The Future of Data Orchestration
Data orchestration is evolving rapidly, and several trends are shaping its future:
- Data as a Product: Organizations are shifting towards treating data as a product, leading to data-aware pipelines that understand the intricacies of tasks.
- Declarative Pipelines: The trend is moving towards creating declarative and data-aware pipelines that can adapt to changes in upstream data assets.
- Abstractions for Code Reusability: Abstractions are being used to reuse code in complex multi-cloud environments, making pipelines more data-aware.
- Python Dominance: Python is becoming the primary language for functional data engineering, driving more data-related tasks and processes.
Data Orchestration’s Impact on Business Intelligence
Data orchestration plays a crucial role in enhancing business intelligence (BI) within organizations. It enables quick access to insights needed for decision-making, leading to improved alignment between departments, more accurate forecasting, and cost reduction.
Some additional BI benefits of data orchestration include:
- Accurate Client Profiling: Data orchestration enables accurate segmentation and profiling of clients, leading to more effective marketing strategies.
- Enhanced ROI Attribution: High-quality data and automated workflows improve return on investment (ROI) attribution.
Leveraging Data Orchestration for Machine Learning and AI
Combining data orchestration with artificial intelligence (AI) and machine learning (ML) can optimize processes and reduce costs. Automation and orchestration tools help automate repetitive tasks, provide real-time insights, and enhance business value. Here’s how data orchestration can benefit AI and ML:
- Cost Reduction: Automation reduces costs by handling high-volume, low-value tasks.

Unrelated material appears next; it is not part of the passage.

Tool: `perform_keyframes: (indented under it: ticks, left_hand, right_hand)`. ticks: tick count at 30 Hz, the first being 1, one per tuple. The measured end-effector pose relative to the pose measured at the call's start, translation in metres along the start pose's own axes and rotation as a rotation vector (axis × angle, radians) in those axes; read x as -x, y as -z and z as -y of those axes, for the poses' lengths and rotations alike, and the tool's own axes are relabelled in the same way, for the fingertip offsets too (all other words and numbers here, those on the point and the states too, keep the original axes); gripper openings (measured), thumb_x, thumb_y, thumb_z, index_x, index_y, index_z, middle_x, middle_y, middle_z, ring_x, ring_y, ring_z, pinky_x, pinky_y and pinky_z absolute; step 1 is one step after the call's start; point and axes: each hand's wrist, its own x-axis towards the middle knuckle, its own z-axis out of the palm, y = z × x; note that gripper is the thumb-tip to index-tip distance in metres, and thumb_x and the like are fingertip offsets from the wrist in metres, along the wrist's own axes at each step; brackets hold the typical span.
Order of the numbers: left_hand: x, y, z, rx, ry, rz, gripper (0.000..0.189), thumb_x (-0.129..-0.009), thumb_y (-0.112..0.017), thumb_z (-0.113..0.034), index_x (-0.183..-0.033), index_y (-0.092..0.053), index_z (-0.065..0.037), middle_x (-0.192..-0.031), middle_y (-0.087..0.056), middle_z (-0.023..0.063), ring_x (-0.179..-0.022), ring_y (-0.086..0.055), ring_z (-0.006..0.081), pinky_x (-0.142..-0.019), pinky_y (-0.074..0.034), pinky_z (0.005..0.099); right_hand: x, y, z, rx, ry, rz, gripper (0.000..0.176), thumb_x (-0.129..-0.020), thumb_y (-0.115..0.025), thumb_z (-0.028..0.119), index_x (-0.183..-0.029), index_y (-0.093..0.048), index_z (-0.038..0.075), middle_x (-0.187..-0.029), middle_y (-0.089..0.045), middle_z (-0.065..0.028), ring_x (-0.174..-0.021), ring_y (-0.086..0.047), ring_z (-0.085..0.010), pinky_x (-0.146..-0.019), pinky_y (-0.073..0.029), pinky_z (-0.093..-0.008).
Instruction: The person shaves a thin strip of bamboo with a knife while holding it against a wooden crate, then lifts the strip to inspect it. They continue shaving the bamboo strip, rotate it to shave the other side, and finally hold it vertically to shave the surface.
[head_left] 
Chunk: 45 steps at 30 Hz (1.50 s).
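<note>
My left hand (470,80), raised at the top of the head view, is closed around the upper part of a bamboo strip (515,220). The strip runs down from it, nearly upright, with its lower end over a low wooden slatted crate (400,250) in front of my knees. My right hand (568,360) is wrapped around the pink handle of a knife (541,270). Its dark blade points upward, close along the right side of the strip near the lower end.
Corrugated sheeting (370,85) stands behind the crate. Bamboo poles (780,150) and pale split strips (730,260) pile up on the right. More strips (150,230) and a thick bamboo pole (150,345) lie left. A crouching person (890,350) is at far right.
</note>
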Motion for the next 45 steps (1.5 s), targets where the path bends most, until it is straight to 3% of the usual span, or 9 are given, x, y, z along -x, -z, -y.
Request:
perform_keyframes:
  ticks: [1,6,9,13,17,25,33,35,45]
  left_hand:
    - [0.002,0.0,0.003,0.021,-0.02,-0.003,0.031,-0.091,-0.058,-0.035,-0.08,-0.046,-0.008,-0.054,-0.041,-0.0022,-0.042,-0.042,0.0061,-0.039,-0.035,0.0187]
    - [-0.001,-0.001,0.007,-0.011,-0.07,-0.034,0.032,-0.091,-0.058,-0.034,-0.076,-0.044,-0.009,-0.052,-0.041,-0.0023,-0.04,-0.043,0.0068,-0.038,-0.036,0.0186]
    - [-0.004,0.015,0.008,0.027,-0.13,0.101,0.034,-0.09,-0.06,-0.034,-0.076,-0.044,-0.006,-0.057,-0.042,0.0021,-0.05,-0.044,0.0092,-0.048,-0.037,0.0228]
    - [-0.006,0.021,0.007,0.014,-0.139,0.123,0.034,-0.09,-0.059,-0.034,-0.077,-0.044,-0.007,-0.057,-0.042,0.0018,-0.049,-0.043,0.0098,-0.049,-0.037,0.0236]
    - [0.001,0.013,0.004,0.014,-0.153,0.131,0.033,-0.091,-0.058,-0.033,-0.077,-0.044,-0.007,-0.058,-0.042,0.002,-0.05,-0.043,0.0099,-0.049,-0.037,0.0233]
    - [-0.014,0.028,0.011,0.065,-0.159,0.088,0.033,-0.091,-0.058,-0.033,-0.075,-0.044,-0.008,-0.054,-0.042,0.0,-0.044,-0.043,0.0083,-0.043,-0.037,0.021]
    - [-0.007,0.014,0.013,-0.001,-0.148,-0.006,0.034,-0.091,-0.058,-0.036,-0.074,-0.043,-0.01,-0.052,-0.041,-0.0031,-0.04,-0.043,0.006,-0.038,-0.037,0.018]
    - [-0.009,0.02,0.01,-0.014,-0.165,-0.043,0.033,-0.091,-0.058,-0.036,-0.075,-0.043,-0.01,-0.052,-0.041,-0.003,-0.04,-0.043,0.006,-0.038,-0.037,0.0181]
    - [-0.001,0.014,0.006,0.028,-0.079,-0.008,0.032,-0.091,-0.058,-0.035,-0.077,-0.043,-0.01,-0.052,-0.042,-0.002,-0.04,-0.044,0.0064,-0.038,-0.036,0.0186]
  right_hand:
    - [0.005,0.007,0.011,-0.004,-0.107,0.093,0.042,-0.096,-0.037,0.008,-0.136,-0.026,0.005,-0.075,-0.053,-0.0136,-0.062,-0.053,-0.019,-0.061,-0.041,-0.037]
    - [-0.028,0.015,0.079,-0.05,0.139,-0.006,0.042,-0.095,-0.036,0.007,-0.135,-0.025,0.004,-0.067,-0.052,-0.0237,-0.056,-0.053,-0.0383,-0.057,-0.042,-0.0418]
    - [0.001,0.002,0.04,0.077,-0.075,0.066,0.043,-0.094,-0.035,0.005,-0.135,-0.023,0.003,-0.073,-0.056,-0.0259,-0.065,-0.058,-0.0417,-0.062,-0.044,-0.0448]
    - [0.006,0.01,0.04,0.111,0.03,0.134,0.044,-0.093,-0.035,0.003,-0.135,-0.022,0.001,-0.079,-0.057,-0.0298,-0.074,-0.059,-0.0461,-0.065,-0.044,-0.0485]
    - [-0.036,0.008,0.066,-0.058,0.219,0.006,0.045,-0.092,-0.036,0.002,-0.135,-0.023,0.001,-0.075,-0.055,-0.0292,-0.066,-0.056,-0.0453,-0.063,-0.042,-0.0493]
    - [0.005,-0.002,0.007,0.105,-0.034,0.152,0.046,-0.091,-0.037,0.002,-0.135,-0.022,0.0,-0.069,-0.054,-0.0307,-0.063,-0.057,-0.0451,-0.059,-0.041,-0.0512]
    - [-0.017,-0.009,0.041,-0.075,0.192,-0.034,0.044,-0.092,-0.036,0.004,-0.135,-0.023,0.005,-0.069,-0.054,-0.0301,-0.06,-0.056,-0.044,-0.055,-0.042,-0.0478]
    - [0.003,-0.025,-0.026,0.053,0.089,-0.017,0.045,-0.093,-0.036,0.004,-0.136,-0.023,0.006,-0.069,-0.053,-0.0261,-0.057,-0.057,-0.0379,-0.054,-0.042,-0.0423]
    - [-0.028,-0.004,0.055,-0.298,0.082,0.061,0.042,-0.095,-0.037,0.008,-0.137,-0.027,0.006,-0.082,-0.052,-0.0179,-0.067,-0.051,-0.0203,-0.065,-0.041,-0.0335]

- Granular Insights: Real-time data orchestration provides granular insights, improving root-cause analysis and performance monitoring.
- Human-in-the-Loop Automation: Orchestrating human-in-the-loop (HITL) automation can enhance chatbots’ capabilities and knowledge management.
End Note
Data orchestration is the key to unlocking the full potential of your organization’s data. By implementing effective data orchestration strategies and selecting the right tools, you can harness the power of data to drive growth and make informed decisions. Embrace data orchestration and embark on a journey to achieve harmony with your data.